You may find the question "already ridiculous" but to simply claim that the signers are anti-science because they agree with its statement still begs said question by running afoul of the "No true Scotsman fallacy".

I didn't claims that the signers are anti-science. Your statement is, thus, an example of the "Strawman fallacy." (It is the Discovery Institute and those that wish to replace science in the classroom with fairy stories, creation myths or, to risk repetition, ID.)

It's one thing to say that ID isn't really science, and it is another to say that no true scientists endorse it. It's that latter claim that I think can't be made without committing the NTS fallacy.

I never said anything about the scientists who signed it, but about the DI, who are defrauding the public, and its tactic of lying about the supposed existance of a genuine controversy in the biological community about the validity of evolution.

Of the signatories, some are Moonies who were asked by "Father" Sun Yong Moon to pursue education and careers in biology to give the sort of legitimacy to his primative Genesisist beliefs that the DI is pushing.
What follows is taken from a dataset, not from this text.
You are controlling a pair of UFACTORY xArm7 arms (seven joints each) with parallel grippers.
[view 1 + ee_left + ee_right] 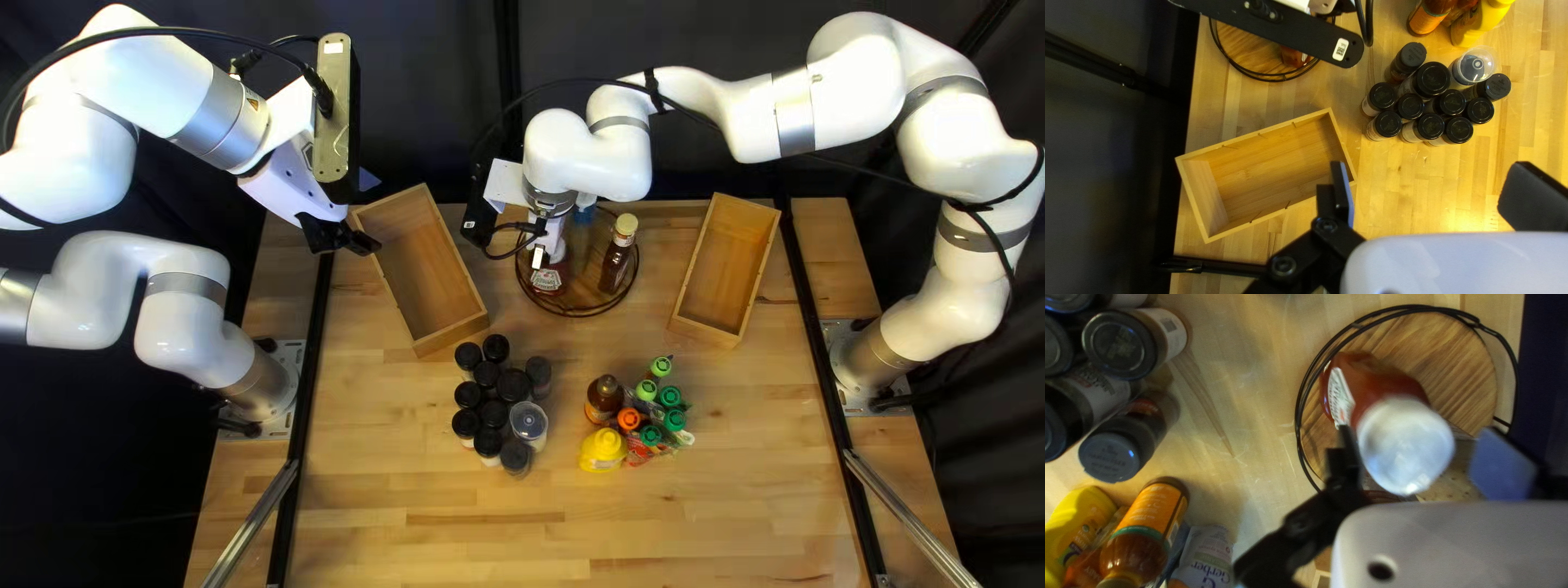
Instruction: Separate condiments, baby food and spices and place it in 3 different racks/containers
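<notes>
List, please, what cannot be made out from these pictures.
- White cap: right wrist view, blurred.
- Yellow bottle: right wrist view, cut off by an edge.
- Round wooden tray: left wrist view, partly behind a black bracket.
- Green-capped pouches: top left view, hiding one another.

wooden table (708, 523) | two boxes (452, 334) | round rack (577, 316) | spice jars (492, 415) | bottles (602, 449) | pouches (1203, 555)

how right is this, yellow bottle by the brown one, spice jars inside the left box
Not inside: the top left view shows the spice jars outside that box, on the table. The yellow bottle is by the brown one.
</notes>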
Some, if not most, are scientists who were duped into signing it, given the innocuousness of the statement, coupled with the signatory's ignorance of the DI and its tactics and goals. Finally, there are a bunch of scientists in non-biological fields who are born again Christians who, I believe, signed as an act of religious faith or obligation.

As for Stephen Jay Gould, I'm a little surprised you would describe him as "great". According to John Maynard Smith,...

Maynard Smith's entitled to his opinion of Gould, I'm entitled to my opinion of Maynard Smith. And anyone who wouldn't describe Gould as "great," even if they have academic differences with him, simply isn't paying attention.

Gould is well known for having written the Mismeasure of Man, a screed attacking the Bell Curve and its authors as pseudo-scientists rather than dealing with its facts and arguments...

LMAO! Referring to any of Gould's writing as a "screed" is utterly ridiculous. Gould may write many things, but "screeds" are not among them.